Aim of the task
Once every line below has been checked for "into", give only the number of lines that have it.

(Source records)
- Opening Delimiter -
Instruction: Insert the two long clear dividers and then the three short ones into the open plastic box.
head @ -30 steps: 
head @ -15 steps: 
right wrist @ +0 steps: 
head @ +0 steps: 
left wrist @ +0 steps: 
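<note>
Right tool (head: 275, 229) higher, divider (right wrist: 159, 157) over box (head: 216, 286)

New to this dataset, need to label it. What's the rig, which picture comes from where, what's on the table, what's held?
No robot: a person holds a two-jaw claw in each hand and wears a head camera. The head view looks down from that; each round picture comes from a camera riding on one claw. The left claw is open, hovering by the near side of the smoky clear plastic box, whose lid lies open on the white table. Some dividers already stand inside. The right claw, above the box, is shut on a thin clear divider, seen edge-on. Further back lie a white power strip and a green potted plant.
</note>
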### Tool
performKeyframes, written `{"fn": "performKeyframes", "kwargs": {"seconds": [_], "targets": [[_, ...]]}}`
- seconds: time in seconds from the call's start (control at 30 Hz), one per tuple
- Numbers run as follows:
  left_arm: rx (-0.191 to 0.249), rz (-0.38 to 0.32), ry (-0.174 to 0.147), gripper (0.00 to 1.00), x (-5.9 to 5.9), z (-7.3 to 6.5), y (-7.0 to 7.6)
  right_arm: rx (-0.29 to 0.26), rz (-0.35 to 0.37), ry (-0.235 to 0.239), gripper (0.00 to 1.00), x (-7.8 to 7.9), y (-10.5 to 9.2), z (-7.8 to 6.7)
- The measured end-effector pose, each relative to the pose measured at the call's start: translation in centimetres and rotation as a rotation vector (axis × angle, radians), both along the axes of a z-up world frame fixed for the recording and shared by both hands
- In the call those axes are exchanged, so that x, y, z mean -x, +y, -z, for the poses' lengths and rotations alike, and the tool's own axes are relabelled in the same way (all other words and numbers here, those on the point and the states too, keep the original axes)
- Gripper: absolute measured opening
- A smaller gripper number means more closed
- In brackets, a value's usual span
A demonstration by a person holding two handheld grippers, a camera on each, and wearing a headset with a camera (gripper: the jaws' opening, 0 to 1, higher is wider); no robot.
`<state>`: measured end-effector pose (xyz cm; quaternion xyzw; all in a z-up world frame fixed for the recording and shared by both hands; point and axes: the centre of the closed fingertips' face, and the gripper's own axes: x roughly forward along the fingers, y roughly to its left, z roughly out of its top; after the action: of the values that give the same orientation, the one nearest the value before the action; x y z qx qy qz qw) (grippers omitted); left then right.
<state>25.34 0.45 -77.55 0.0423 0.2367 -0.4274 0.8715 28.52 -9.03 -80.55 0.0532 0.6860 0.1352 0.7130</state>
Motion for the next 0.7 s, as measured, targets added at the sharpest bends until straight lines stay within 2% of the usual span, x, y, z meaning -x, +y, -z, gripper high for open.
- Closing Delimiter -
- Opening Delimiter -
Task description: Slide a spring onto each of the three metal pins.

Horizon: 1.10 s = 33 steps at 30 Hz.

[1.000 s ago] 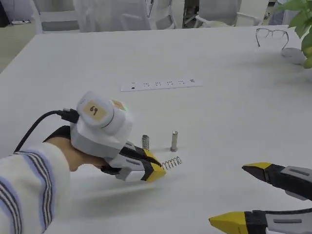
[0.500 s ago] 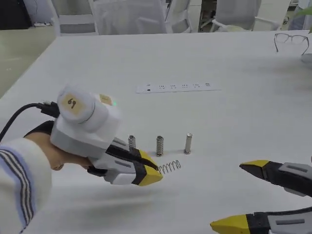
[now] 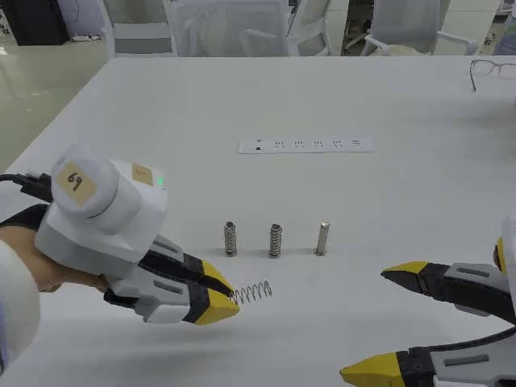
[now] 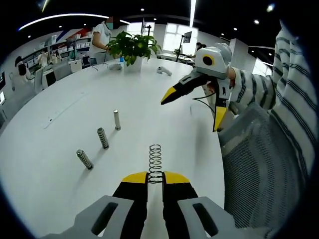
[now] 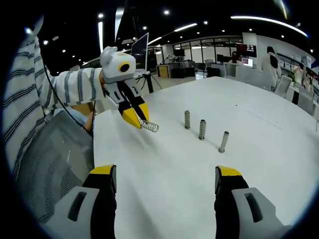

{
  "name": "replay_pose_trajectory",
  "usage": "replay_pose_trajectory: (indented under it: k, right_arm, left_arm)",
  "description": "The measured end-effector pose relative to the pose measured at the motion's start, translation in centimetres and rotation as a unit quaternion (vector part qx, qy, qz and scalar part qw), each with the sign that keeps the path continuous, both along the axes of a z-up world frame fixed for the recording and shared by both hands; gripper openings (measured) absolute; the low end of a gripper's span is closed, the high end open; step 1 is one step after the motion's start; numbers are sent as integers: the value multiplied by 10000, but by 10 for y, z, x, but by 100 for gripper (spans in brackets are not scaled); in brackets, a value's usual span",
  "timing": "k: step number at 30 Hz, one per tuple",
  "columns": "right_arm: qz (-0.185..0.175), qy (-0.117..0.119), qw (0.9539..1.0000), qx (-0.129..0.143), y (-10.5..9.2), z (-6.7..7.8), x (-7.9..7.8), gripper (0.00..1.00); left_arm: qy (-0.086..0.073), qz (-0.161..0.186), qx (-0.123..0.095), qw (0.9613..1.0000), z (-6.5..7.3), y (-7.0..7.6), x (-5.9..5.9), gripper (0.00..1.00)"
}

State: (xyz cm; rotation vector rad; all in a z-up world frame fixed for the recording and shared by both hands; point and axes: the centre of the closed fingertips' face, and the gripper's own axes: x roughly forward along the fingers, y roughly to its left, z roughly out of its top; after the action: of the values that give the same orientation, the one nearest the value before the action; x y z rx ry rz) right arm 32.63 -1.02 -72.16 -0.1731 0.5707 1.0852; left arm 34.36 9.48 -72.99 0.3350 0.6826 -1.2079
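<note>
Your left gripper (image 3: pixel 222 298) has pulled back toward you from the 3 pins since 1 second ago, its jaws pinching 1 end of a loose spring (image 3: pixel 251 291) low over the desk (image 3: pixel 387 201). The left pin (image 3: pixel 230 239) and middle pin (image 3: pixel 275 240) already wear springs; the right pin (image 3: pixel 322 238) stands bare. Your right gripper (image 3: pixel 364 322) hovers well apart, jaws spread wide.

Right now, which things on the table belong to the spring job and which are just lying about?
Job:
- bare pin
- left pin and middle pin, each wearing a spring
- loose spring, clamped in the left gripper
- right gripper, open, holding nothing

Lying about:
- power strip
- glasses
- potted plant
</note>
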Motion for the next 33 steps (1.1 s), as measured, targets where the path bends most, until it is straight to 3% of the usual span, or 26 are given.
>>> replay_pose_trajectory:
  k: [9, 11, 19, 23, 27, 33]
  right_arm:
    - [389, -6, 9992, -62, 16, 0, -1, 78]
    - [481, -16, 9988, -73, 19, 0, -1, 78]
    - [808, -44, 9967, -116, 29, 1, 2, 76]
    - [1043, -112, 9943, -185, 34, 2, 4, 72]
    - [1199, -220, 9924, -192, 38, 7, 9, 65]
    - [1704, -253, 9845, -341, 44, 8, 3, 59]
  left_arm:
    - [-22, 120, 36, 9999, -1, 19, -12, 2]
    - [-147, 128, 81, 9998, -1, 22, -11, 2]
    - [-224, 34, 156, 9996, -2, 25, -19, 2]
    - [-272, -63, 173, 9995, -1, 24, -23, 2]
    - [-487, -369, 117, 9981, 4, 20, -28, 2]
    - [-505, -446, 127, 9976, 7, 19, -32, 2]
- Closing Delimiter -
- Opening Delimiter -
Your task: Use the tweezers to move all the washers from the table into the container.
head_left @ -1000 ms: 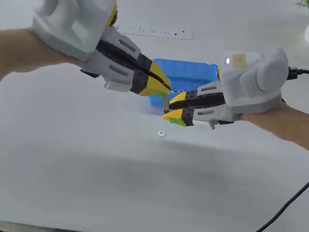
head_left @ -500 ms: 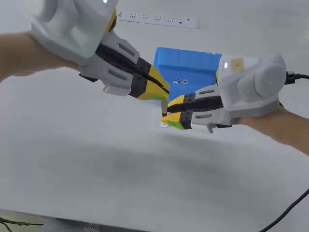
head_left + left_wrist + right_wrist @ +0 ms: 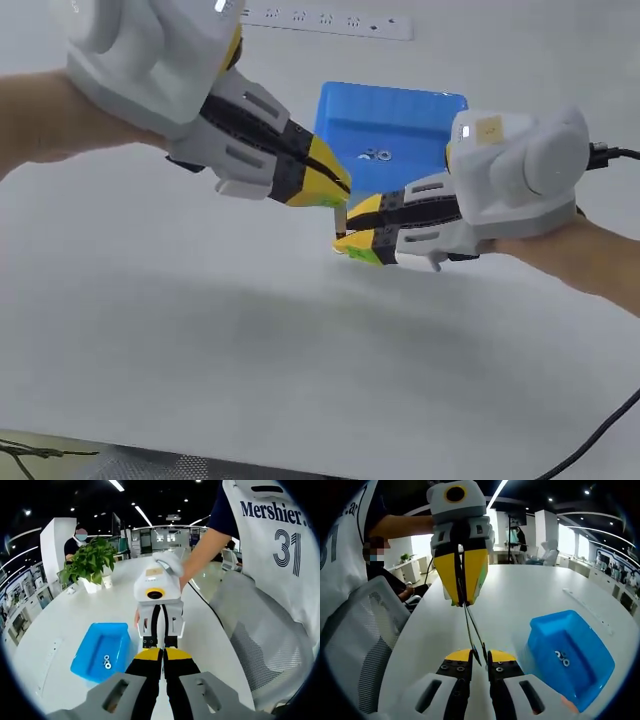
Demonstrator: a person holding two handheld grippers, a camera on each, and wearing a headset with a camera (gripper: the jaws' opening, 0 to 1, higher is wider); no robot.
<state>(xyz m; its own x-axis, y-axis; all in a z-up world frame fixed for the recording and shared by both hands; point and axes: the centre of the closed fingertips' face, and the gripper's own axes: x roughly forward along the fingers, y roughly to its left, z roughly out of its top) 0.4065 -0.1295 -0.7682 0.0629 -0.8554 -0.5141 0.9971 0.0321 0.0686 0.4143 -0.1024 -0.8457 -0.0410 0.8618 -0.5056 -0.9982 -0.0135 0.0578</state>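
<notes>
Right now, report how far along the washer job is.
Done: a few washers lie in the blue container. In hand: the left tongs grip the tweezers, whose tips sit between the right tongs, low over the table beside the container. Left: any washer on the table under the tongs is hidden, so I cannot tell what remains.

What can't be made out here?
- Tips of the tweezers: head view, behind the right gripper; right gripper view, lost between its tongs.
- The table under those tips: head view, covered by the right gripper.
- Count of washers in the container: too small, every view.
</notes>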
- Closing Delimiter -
Exercise answer
2